HINT: The examples above are simple text strings, but you would likely encode a full HTML page source. If you don't have a handy way to generate Base64 encoded versions of your pages, there are lots of online services that will do it for you, like base64encode.net.

Define variables

The waiting room requires a fair few local variables, so define those first. The majority of the work in this solution will be in the vcl_recv subroutine so start by placing these declarations there:

sub vcl_recv { ... }
Fastly VCL
declare local var.cookie_decoded STRING;
declare local var.expires INTEGER;
declare local var.decision STRING;
declare local var.percentage INTEGER;
declare local var.string_to_sign STRING;
declare local var.sig STRING;
declare local var.user_id STRING;
declare local var.authed_user_id STRING;
declare local var.key_id STRING;
declare local var.seed INTEGER;
declare local var.duration_key STRING;
declare local var.duration INTEGER;
declare local var.logger_prefix STRING;
if (req.restarts == 0) {
unset req.http.waitingroom_new_cookie;

It makes sense that any solution you install to a Fastly service, you should encapsulate into a subroutine. By doing this, you create a closed scope for any local variable definitions, so you can happily use short, convenient names for any declare local variables without worrying about clashing with other solutions. However, this solution also requires one HTTP header, which will be used to persist a proposed cookie declaration from the vcl_recv subroutine to the vcl_deliver one. Since HTTP headers are global, you need to take a few additional precautions:

  • Prefix the header with a namespace (waitingroom_) to avoid clashing with other solutions you add to your service.
  • Unset the header before you do anything with it to avoid the end user sending their own value in their request.
  • Wrap a check for req.restarts == 0 around the reset to avoid un-setting your own value if there are restarts later.

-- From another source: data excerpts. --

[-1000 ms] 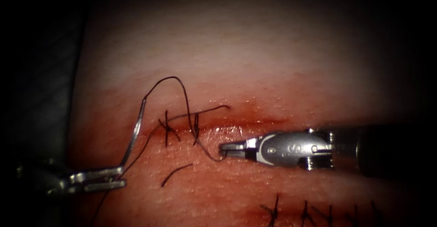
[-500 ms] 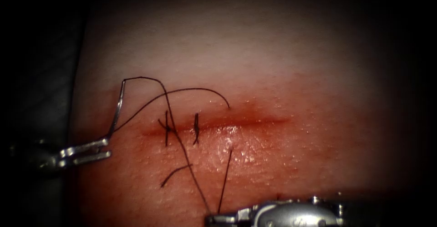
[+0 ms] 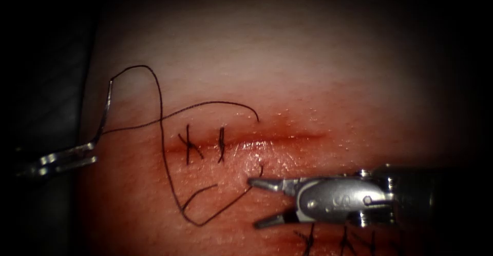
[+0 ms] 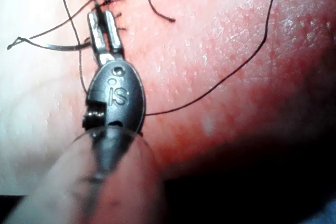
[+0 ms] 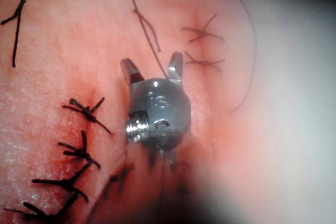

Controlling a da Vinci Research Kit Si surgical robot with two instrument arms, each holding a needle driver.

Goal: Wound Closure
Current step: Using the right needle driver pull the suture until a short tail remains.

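Note:
The cut [image 3: 277,139] runs across the tissue [image 3: 318,81], with two stitches [image 3: 222,144] over its left part. My left tool [image 3: 92,152] is left of the cut's end, shut on the lower end of the curved needle [image 3: 105,110], which stands free of the tissue. Black thread [image 3: 162,133] loops from the needle's upper end down over the tissue to a free end just by my right tool [image 3: 255,203]. That tool lies below the cut, open and holding nothing. My left tool [image 4: 104,24] shows gripping the needle [image 4: 47,47]. My right tool [image 5: 152,66] is spread over a strand.
A second strand [image 3: 205,103] arcs to a point in the tissue just above the cut. A short cut end of thread [image 3: 197,196] lies below the stitches. A row of finished stitches [image 3: 309,235] sits along the lower edge, also as stitches [image 5: 79,150]. Red fluid wets the cut.
My right tool came back up from the lower edge, let go of the thread and opened; the thread now lies slack. My left tool carried the needle up and to the left.

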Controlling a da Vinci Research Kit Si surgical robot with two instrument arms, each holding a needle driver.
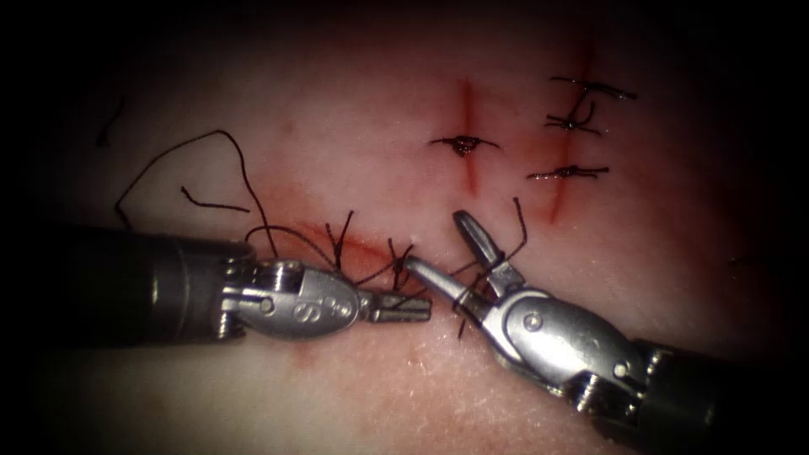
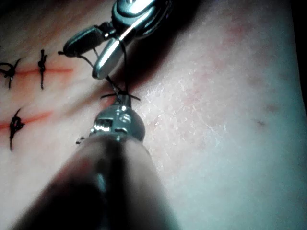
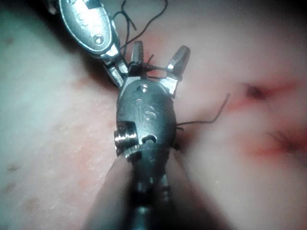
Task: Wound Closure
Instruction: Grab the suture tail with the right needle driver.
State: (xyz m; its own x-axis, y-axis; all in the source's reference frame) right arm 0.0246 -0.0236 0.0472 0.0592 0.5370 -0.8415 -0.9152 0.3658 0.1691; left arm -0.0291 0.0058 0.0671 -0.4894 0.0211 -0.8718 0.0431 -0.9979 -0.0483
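- Two end effectors meet at the near cut [image 1: 354,244]: the left end effector [image 1: 404,307] is clamped on thread [image 1: 253,194], it seems; the right end effector [image 1: 447,244] gapes, thread lying between its jaws.
- Farther off on the tissue [image 1: 337,126], two upright cuts carry four knotted stitches [image 1: 462,143].

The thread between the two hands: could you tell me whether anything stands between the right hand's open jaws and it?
Nothing visible does. The right hand is open with the thread crossing low between its jaws, near their hinge. The left hand is shut on thread beside the horizontal cut. I cannot make out a needle.
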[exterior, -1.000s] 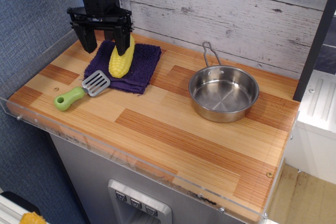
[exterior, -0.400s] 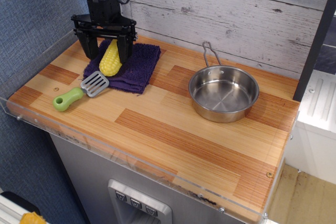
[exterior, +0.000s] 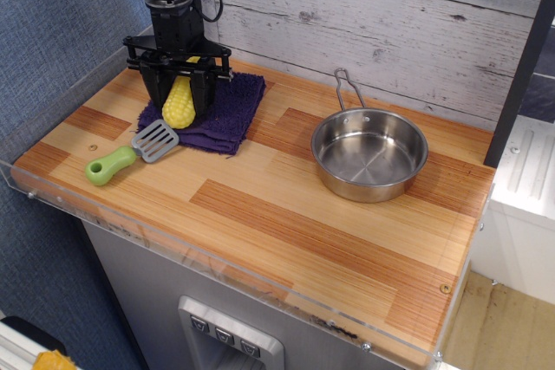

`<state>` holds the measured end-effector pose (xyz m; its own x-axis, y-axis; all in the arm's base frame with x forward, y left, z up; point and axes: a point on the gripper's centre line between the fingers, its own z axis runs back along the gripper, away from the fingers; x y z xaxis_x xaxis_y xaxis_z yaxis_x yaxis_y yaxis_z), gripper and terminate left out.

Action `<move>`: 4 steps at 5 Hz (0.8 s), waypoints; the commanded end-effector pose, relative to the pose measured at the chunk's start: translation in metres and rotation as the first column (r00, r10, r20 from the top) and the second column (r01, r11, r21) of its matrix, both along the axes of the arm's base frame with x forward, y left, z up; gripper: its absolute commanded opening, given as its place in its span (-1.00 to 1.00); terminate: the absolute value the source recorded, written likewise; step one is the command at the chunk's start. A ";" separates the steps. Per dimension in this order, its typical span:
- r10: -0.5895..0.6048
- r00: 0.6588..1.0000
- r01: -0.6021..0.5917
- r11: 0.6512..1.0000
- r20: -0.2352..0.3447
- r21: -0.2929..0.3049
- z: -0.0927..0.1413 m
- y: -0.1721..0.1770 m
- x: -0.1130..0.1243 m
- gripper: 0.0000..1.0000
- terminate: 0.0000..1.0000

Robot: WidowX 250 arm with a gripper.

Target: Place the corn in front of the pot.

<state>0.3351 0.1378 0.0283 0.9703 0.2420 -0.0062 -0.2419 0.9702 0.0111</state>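
The yellow corn (exterior: 179,104) lies on a folded purple cloth (exterior: 224,114) at the back left of the wooden counter. My gripper (exterior: 179,97) points straight down over it, with its black fingers (exterior: 205,93) pressed against both sides of the cob. The corn still rests on the cloth. The shiny steel pot (exterior: 369,155) stands empty at the right of the counter, its wire handle (exterior: 348,88) pointing to the back wall. The corn is far to the left of the pot.
A spatula with a green handle (exterior: 128,154) lies just in front of the cloth. A clear plastic rim (exterior: 217,262) runs along the counter's front and left edges. The plank wall (exterior: 390,23) stands right behind.
The gripper has come down and moved slightly left over the corn. Its fingers have narrowed from wide open to closed on the cob. The corn shifted a little to the left.
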 end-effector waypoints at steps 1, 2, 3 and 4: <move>-0.015 0.995 0.013 1.000 0.103 0.019 0.051 -0.005 -0.001 -1.00 -1.00; -0.019 0.991 0.020 1.000 0.131 -0.005 0.070 -0.018 -0.004 -1.00 -1.00; -0.056 0.990 0.056 0.998 0.127 0.001 0.089 -0.047 -0.007 -1.00 -1.00; -0.094 0.988 0.098 0.995 0.124 -0.024 0.093 -0.072 -0.020 -1.00 -1.00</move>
<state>0.3140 0.0619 0.0999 0.9874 0.1522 0.0440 -0.1500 0.9874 -0.0502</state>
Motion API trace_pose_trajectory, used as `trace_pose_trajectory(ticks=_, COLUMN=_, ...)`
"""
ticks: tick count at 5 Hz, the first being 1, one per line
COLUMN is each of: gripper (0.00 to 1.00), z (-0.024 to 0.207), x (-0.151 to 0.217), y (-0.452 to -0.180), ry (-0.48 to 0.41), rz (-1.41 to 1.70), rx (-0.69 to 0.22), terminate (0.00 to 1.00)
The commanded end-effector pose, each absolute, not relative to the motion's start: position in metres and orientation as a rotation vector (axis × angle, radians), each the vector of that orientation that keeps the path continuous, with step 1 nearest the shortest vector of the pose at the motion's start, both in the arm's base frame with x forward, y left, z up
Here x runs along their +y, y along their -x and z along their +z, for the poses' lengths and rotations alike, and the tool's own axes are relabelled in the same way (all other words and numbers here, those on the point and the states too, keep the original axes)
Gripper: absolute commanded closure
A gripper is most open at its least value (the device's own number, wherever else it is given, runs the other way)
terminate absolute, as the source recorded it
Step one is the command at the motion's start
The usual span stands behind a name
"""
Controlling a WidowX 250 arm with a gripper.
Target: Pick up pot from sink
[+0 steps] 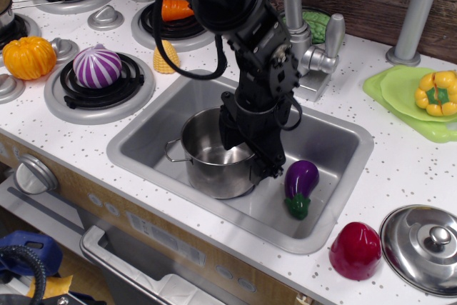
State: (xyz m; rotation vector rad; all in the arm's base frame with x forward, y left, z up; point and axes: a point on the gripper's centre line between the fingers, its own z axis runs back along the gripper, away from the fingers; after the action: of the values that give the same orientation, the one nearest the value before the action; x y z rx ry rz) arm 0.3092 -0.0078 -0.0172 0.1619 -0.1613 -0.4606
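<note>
One black robot gripper (248, 156) reaches down over the right rim of a shiny steel pot (212, 153), its fingers spread apart, one inside the pot and one outside its wall. The pot stands upright in the grey sink (335, 149), left of a purple eggplant toy (300, 184) lying on the basin floor

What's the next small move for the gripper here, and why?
Probably close the jaws on the pot wall. The gripper looks open and straddles the right rim, one jaw inside and one outside, with the pot upright in the sink and not yet lifted.
</note>
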Motion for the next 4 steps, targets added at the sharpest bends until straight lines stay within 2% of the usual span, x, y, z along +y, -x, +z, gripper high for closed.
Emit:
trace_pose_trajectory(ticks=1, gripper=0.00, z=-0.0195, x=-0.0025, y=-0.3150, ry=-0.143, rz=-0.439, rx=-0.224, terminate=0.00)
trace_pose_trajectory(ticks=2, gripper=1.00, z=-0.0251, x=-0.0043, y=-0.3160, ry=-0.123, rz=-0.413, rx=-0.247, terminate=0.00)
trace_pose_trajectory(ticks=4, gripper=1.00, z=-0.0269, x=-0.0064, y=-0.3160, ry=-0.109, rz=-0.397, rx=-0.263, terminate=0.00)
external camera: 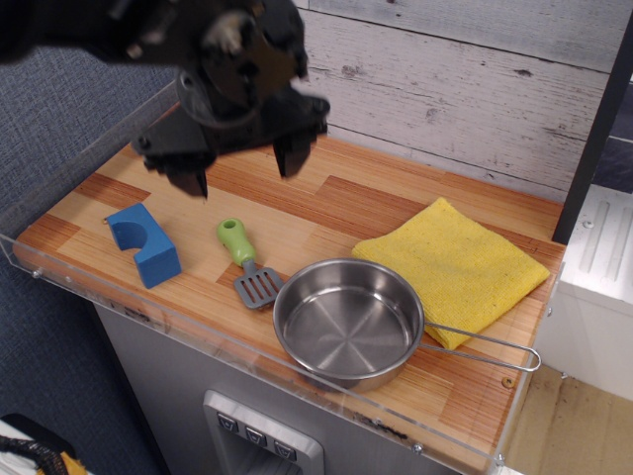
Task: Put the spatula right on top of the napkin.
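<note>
Claw [240,170]: prongs spread apart, empty, poised above the spatula's handle, apparently so you can drop straight onto it.
Spatula [244,261]: flat on the surface [326,203], blade touching the pan [348,322]; long axis diagonal, green handle up-left, blade toward you.
Napkin [457,267]: right of the pan, bare.

You can't see the whole arm: the top edge cuts it off, and the hand [240,170] looks smeared and fuzzy. It covers part of the bench [326,203] and the wall behind it. The pan [348,324] hides one corner of the spatula [247,261] blade and a bit of the napkin [452,265] edge. The buttons below the bench are too small to read.
</note>
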Available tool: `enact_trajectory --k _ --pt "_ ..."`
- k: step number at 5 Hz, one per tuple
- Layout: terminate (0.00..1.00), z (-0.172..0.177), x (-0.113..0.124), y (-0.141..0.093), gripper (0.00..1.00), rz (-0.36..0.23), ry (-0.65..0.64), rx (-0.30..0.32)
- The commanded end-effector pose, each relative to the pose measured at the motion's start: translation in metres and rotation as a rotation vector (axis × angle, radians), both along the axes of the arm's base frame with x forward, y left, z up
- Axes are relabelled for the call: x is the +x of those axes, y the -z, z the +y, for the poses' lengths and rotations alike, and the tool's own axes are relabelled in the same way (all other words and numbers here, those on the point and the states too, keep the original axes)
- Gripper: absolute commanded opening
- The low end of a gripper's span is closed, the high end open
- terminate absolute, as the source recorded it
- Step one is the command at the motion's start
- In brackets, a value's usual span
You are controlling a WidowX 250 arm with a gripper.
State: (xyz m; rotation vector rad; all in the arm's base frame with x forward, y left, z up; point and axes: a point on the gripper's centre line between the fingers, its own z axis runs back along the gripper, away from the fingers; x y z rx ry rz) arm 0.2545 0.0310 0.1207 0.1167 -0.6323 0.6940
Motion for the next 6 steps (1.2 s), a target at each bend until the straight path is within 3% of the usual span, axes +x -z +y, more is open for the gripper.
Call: enact_trajectory --k 1,2,4,6 --pt "0.00 -0.008 0.009 0.032 1.00 0.072 0.013 0.015" --pt "0.00 -0.001 0.016 0.041 1.00 0.093 -0.018 0.023" --pt "0.00 0.021 0.036 0.049 1.00 0.093 -0.093 -0.042" --pt "0.00 0.030 0.043 0.057 1.00 0.105 -0.107 -0.059"
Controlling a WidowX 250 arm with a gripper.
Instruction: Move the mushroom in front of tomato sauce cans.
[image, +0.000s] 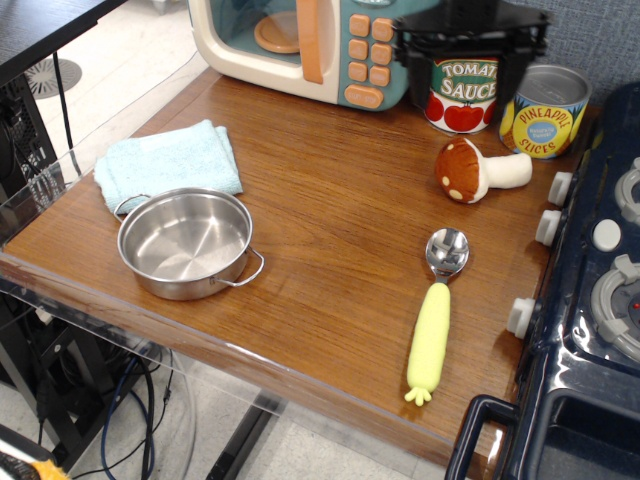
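Mushroom (478, 171) lies on its side on the table (330, 240), just near of the sauce can (463, 92) and pineapple can (544, 111). Gripper (468, 55) hangs above the sauce can, seemingly wide open, holding nothing.

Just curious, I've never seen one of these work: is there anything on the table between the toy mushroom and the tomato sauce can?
No. In the single camera view, only bare wood separates the mushroom from the tomato sauce can.

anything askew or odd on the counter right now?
Only the mushroom: it lies on its side, stem pointing right, in front of the tomato sauce can. Pot, towel and spoon look normal.
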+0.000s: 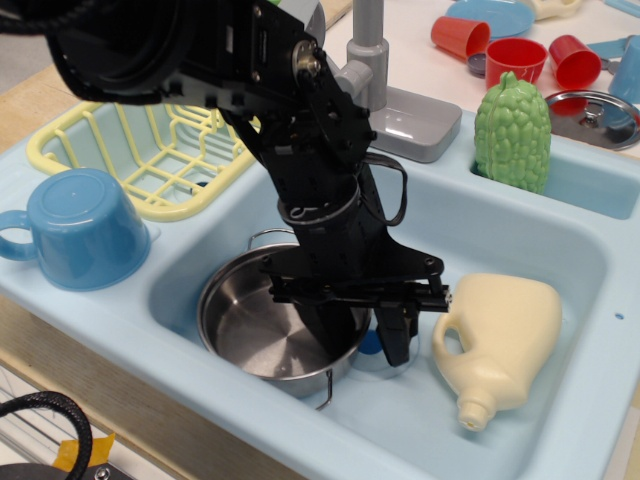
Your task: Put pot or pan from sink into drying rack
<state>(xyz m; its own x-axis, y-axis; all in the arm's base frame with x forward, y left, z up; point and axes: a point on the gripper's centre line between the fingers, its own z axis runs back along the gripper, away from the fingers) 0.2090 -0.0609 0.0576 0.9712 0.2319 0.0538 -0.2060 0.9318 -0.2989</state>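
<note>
The shiny steel pot [255,330] stands upright in the left part of the light-blue sink [520,240], one wire loop handle at its back and one at its front. My black gripper [365,335] is low in the sink and straddles the pot's right rim: one finger inside the pot, the other outside over the dark-blue drain spot [370,345]. The jaws still show a gap and are narrower than before. The pale yellow drying rack [150,160] sits at the back left, partly hidden by my arm.
A cream jug [500,340] lies in the sink just right of the gripper. A blue cup [85,230] stands upside down on the sink's left ledge. A grey faucet [385,100], a green bumpy object [512,130] and red cups [515,55] are behind.
</note>
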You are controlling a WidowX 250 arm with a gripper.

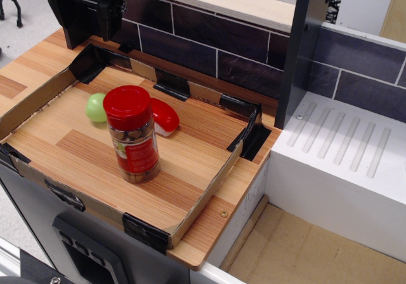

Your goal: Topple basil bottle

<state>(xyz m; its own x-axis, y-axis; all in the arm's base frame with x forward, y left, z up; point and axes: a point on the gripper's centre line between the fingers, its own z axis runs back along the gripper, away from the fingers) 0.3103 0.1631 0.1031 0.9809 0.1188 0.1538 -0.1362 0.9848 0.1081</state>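
Basil bottle (132, 134) stood upright on the counter (95, 154), gripper (104, 11) well apart at back-left, couldn't tell if clenched or released.

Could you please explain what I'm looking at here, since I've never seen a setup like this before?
This is a single camera view looking down at an angle on a toy-kitchen counter. The dark machine at the top left is the robot arm's gripper; its fingers hang above the counter and hold nothing, though I cannot tell whether they are open. On the wooden board, fenced by a low cardboard rim, the basil bottle stands upright with its red cap on. Behind it lie a small green ball and a red-and-white toy. To the right is a white sink drainboard.
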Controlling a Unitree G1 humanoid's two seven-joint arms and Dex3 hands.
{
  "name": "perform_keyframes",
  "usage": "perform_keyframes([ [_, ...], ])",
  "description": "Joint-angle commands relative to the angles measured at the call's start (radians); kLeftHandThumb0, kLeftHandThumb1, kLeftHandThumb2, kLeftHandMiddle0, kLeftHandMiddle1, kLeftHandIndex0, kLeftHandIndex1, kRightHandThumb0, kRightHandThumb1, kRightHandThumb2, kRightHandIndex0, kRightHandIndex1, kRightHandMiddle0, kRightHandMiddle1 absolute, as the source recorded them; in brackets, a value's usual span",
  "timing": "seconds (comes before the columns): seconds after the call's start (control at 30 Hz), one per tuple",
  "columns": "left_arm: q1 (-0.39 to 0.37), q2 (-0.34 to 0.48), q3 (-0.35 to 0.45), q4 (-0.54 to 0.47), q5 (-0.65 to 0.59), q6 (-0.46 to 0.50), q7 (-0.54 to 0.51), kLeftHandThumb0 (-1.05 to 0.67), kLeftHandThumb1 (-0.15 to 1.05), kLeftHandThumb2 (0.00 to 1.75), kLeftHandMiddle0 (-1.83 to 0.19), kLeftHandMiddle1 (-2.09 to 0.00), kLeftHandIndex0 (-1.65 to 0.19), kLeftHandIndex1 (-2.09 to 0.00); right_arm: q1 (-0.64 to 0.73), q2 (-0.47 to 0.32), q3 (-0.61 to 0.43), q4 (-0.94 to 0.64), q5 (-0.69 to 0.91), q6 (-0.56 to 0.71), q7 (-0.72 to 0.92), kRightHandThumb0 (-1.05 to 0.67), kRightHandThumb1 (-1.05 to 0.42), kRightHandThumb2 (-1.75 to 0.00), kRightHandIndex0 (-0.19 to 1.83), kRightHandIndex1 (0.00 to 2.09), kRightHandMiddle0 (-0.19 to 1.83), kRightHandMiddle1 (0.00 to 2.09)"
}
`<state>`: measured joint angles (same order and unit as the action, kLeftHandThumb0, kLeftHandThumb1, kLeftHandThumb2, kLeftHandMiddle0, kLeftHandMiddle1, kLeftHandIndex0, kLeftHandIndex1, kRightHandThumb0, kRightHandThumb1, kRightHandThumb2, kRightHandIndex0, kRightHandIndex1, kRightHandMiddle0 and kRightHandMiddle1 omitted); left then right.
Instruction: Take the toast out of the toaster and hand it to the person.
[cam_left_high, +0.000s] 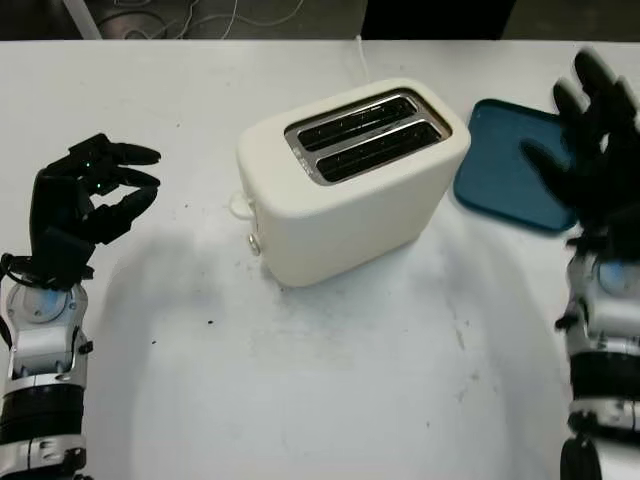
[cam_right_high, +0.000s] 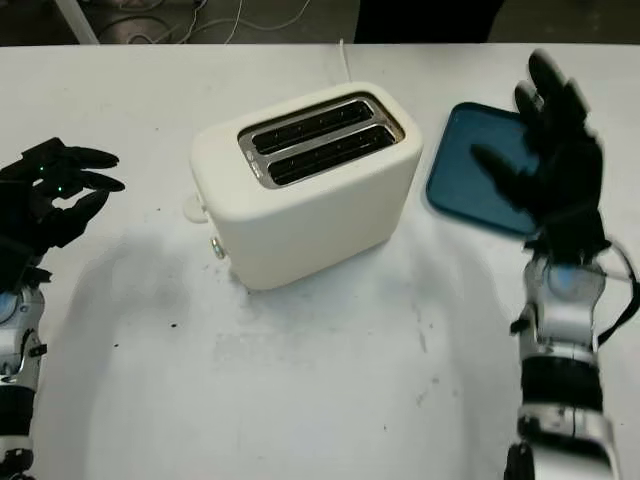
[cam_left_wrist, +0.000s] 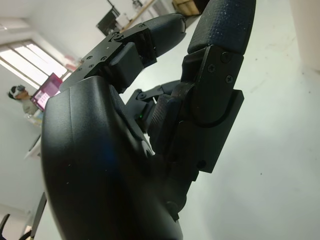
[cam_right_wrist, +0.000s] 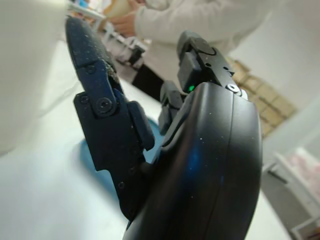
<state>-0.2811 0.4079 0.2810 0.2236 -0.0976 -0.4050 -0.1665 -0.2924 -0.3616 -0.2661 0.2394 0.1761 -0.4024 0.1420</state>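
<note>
Cream toaster (cam_left_high: 352, 180) mid-table, slots look empty. Left hand (cam_left_high: 85, 205) at 9 o'clock, fingers curled, holding nothing. Right hand (cam_right_high: 548, 170) at 3, open over blue tray (cam_right_high: 462, 160).

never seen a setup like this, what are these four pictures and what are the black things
The black things are the two hands of a humanoid robot. Two pictures come from cameras in its head, looking down at a white table. The other two come from cameras on its wrists, so each hand looms close. On the table stand a cream toaster, its slots dark, and a blue tray. The left hand is curled and holds nothing; the right hand is open above the tray. A person in white stands behind.
</note>
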Motion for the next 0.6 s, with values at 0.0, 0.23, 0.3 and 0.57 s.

You're now ready to start laying out the logic for the waiting room.

Identify the user

You will want to ensure that a user cannot share a waiting room token with their friends, and also that two tokens issued to different people at the same moment are not exactly the same (we'll explore the reasons for this later). For now, create a string to represent the user. If you are already authenticating users inside of Fastly, you could use the ID from that, otherwise it's a pretty good solution to use client.ip.

sub vcl_recv { ... }
Fastly VCL
set var.authed_user_id = client.ip;

It's important that the value used here is not derived directly from the request, so don't use the Fastly-Client-IP header, which is not protected from spoofing, and if you use your own authentication mechanism, try to ensure that the cookies used to persist the session state are not easily portable. In practice, it is almost always a good idea to include client.ip in the user ID that is set here.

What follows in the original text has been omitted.